Task brief:
All of the entries need to be set down exactly as they read.

--- START ---

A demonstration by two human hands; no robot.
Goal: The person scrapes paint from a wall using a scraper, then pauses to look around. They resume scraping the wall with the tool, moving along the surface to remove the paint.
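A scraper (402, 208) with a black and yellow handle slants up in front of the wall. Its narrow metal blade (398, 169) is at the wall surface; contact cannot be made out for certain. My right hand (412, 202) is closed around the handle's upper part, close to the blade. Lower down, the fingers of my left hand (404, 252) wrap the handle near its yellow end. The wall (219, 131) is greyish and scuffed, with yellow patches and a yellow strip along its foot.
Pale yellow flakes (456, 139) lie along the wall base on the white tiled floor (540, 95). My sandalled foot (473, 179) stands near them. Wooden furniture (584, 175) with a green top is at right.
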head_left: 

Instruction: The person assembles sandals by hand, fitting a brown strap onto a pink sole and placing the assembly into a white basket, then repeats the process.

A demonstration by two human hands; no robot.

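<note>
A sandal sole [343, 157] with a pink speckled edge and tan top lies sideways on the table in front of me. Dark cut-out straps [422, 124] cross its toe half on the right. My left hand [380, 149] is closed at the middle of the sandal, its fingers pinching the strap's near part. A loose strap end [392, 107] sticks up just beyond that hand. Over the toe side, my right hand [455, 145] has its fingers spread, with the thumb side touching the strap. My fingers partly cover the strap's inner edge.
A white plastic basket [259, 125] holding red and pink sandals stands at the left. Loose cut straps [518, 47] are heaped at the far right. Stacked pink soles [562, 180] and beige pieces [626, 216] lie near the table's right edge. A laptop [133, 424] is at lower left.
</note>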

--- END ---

Result of the exercise:
A demonstration by two human hands; no robot.
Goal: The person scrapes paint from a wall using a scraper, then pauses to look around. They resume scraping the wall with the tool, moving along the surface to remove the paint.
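A scraper (402, 208) with a black and yellow handle slants up in front of the wall. Its narrow metal blade (398, 169) is at the wall surface; contact cannot be made out for certain. My right hand (412, 202) is closed around the handle's upper part, close to the blade. Lower down, the fingers of my left hand (404, 252) wrap the handle near its yellow end. The wall (219, 131) is greyish and scuffed, with yellow patches and a yellow strip along its foot.
Pale yellow flakes (456, 139) lie along the wall base on the white tiled floor (540, 95). My sandalled foot (473, 179) stands near them. Wooden furniture (584, 175) with a green top is at right.
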head_left: 

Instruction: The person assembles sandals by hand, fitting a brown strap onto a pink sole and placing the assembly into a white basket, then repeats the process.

A demonstration by two human hands; no robot.

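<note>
A sandal sole [343, 157] with a pink speckled edge and tan top lies sideways on the table in front of me. Dark cut-out straps [422, 124] cross its toe half on the right. My left hand [380, 149] is closed at the middle of the sandal, its fingers pinching the strap's near part. A loose strap end [392, 107] sticks up just beyond that hand. Over the toe side, my right hand [455, 145] has its fingers spread, with the thumb side touching the strap. My fingers partly cover the strap's inner edge.
A white plastic basket [259, 125] holding red and pink sandals stands at the left. Loose cut straps [518, 47] are heaped at the far right. Stacked pink soles [562, 180] and beige pieces [626, 216] lie near the table's right edge. A laptop [133, 424] is at lower left.
</note>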

Work on the exercise is now finished.